**Work request**
Retyped exactly and without pictures, the lines from the one with "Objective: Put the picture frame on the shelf" through the end of the listing must form the entire answer.

:::

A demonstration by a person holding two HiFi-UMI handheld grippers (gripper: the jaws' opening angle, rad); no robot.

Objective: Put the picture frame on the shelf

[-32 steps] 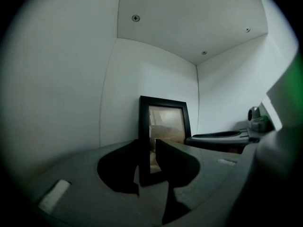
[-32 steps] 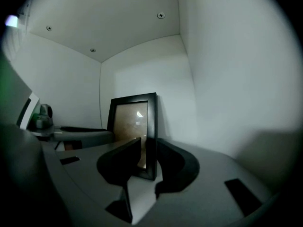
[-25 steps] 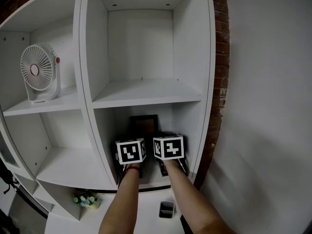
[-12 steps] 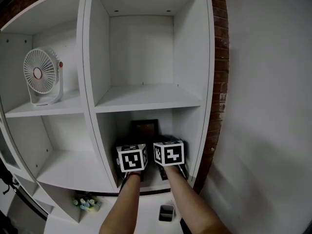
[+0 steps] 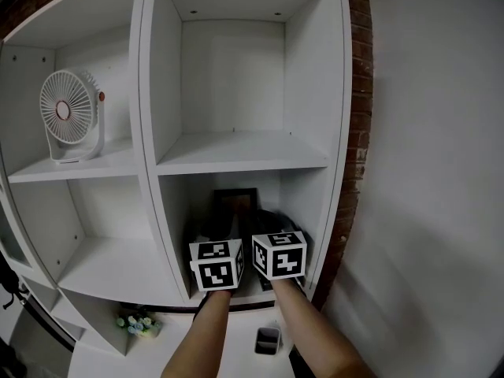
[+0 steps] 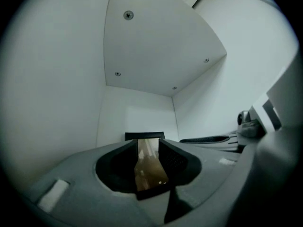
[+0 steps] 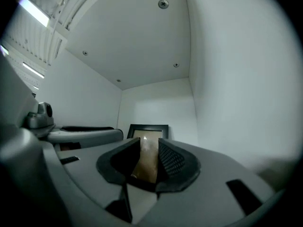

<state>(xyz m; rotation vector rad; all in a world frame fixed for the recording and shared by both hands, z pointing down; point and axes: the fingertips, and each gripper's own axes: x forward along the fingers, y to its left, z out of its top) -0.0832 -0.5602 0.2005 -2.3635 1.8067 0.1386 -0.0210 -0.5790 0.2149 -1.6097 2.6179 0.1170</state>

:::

**Task answer**
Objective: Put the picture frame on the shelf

[-32 steps] 
[-32 steps] 
[-25 steps] 
[-12 steps] 
[+0 steps] 
[+0 steps] 
[+0 steps] 

<state>(xyz m; rotation vector rad; all in a world frame fixed for the recording and shared by both hands, z pointing down; point and axes: the fingertips, and each gripper's own axes: x forward along the fingers, y to its left, z out of its top) -0.0832 -0.5602 0.2005 -2.3635 1.8067 0.1386 -0.0210 -0.5790 0.2149 -1.6097 2.6179 0.1170</state>

That was the complete answer.